Some tips to help you safely stay warm during the wintry weather this weekend

Local News

A snow plow travels down a street in Tenino, Wash. on Sunday, Dec. 26, 2021. Several inches of snow fell overnight in the south sound area which made traveling a challenge on many parts of Thurston County. (Steve Bloom/The Olympian via AP)

RALEIGH, N.C. (WNCN) — The American Red Cross has some tips to help you stay warm — while staying safe — during the wintry weather that’s expected this weekend.

“The best way to stay safe in winter weather is to prepare your home, family and pets before temperatures drop, and snow and ice start to fall,” said Barry Porter, the nonprofit’s regional CEO for eastern North Carolina.

“The Red Cross encourages families to be mindful when heating their homes with space heaters, to dress in layers before going outside, and bring pets indoors,” he said.

AT HOME

— Fatal fires peak in the early morning hours when most people are asleep. So be mindful that space heaters, fireplaces and wood and coal stoves pose a fire hazard.
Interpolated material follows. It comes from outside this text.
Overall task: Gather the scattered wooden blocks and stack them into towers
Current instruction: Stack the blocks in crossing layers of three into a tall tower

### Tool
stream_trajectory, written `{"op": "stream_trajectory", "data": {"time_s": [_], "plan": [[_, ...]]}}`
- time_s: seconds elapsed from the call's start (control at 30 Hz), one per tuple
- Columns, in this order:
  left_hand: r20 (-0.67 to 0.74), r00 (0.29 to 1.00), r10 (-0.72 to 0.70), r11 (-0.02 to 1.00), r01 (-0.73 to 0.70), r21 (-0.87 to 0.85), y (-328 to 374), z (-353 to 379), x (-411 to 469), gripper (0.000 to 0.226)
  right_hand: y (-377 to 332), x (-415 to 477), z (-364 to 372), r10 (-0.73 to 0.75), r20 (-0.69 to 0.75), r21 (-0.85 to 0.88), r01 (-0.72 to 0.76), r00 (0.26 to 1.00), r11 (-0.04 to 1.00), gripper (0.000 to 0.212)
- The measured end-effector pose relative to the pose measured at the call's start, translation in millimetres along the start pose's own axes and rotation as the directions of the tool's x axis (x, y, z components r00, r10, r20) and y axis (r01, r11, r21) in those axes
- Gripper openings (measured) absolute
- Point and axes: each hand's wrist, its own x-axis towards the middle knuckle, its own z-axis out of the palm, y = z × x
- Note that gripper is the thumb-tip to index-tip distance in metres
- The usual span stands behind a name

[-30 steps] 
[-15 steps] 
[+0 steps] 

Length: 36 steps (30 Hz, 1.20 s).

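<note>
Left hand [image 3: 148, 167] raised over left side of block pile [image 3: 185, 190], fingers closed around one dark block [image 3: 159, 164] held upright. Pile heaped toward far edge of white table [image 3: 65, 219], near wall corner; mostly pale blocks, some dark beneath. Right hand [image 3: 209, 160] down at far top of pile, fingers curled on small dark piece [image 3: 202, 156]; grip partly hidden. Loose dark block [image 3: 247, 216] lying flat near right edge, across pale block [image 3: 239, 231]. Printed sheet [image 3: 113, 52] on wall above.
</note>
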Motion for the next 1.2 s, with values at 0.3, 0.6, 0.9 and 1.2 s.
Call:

— Keep children, pets and flammable objects at least three feet from heating equipment.

— If you must use a space heater, keep it on a level, hard and nonflammable surface, and turn it off every time you leave the room or go to sleep.

— Plug power cords directly into outlets — never into extension cords.

— Never leave a fire in a fireplace unattended, and use a glass or metal fire screen.

— Never heat your home with a cooking range, oven or charcoal or gas grill.

WHEN OUTSIDE

— Wear layered clothing, hand coverings and a hat. 

— Cover your mouth to protect your lungs from cold air.

— Look for signs of hypothermia.

— Keep dry, and change wet clothes often to prevent a loss of body heat.

— Before you go outside, stretch to warm up your body — especially if you are about to shovel snow.

— Avoid overexertion — such as shoveling heavy snow, pushing a vehicle or walking in deep snow — because the strain and labor could cause a heart attack and sweating could lead to hypothermia.

IN THE CAR

— Keep some things in your car: A windshield scraper, small broom, a small sack of sand (to create traction under wheels) and tire chains or traction mats, matches (in a waterproof container), a brightly colored (red, preferably) cloth to tie to the antenna and an emergency supply kit that includes warm clothing.

— Keep your gas tank full.

— Don’t follow other vehicles closely.

— Don’t use cruise control.

— Don’t pass snowplows.

— If you become stranded, stay in the car and wait for help. Do not leave to search for help unless it is visible within 100 yards. To keep warm, run the engine occasionally — 10 minutes each hour, or 5 minutes every half an hour — to conserve fuel and reduce the risk of carbon monoxide poisoning. Keep the exhaust pipe clear of snow and slightly open a downwind window for ventilation.